Documentation rots the moment you write it. OpenWiki — an open-source CLI from the LangChain team — attacks the problem with an agent: point it at a repository and it writes the wiki; point it at your Gmail and it distills your inbox into a personal knowledge base you can chat with. I ran both for real. Here's the whole thing — the architecture, the guardrails, and the demos, screenshots included.

A friendly robot librarian writing on a large tabbed wiki book with a glowing pen, surrounded by a git branch icon, a terminal window and a gear
The pitch in one picture: an agent that reads your world and maintains the wiki for you

TL;DR

OpenWiki is a documentation agent in a CLI. In code mode, one command (openwiki --update) collects git evidence, explores your repo through a docs-only sandboxed backend, and writes a structured wiki into openwiki/ — then wires up a scheduled CI workflow so the docs keep refreshing themselves.

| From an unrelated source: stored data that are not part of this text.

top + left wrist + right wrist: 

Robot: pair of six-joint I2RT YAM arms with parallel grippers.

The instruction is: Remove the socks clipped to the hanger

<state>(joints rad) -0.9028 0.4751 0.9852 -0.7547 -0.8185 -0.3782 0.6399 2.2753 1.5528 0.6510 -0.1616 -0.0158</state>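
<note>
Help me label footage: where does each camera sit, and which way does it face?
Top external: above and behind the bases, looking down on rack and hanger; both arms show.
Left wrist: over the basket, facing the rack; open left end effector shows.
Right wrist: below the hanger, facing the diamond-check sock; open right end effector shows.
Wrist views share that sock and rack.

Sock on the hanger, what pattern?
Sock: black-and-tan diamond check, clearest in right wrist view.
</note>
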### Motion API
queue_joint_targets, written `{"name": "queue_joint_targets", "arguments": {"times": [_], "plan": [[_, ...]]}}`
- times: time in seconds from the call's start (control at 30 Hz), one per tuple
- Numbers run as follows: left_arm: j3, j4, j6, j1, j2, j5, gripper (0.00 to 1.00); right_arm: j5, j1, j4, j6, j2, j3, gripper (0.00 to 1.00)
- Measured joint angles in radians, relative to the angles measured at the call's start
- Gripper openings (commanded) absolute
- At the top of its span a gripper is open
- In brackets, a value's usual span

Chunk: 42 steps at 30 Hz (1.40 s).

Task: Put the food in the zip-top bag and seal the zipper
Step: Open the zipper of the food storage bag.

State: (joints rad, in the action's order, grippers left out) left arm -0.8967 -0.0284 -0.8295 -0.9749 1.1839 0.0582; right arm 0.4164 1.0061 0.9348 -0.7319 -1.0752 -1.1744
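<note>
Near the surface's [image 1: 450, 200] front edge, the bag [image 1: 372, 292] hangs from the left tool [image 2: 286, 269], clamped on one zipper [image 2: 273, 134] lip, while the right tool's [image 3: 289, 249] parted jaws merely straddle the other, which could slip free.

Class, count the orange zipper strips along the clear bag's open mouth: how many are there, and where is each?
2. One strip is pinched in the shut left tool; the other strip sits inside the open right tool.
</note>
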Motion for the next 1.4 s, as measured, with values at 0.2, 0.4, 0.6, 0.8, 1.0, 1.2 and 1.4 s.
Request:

In personal mode, connectors (Gmail, Notion, Slack, X, web search) feed the same agent, which distills your day into commitments, logistics and themes under ~/.openwiki/wiki.

I tested both against reality: 100 real emails became a second brain I could query from the terminal, and this very website got a four-page wiki from a single command. The design details — write guards that make the agent physically unable to touch source code, and a SHA-256 snapshot gate that keeps scheduled runs from looping — are the parts worth stealing.

The problem: docs rot, and now agents read them too

Every team knows the cycle. The code changes daily; the wiki doesn't. Onboarding takes weeks because the only accurate documentation is the code itself, and nobody ever volunteers to update the wiki. What's new is who suffers: it's no longer just humans. AI coding agents — Claude Code, Copilot, Cursor — are only as good as the context they can find, and a stale wiki misleads them exactly as it misleads a new hire.

The obvious fix is also the honest one: if writing documentation is the chore nobody wants, give the chore to an agent — but wrap it in guardrails so it can't do anything except documentation.

Meet OpenWiki: one agent, two brains

OpenWiki is an MIT-licensed CLI from the LangChain team, built on their DeepAgents framework. Install is one line — npm install -g openwiki — and the terminal UI is, delightfully, React: it's built with Ink, so the interactive chat, streaming tool calls and setup wizard all render in your console.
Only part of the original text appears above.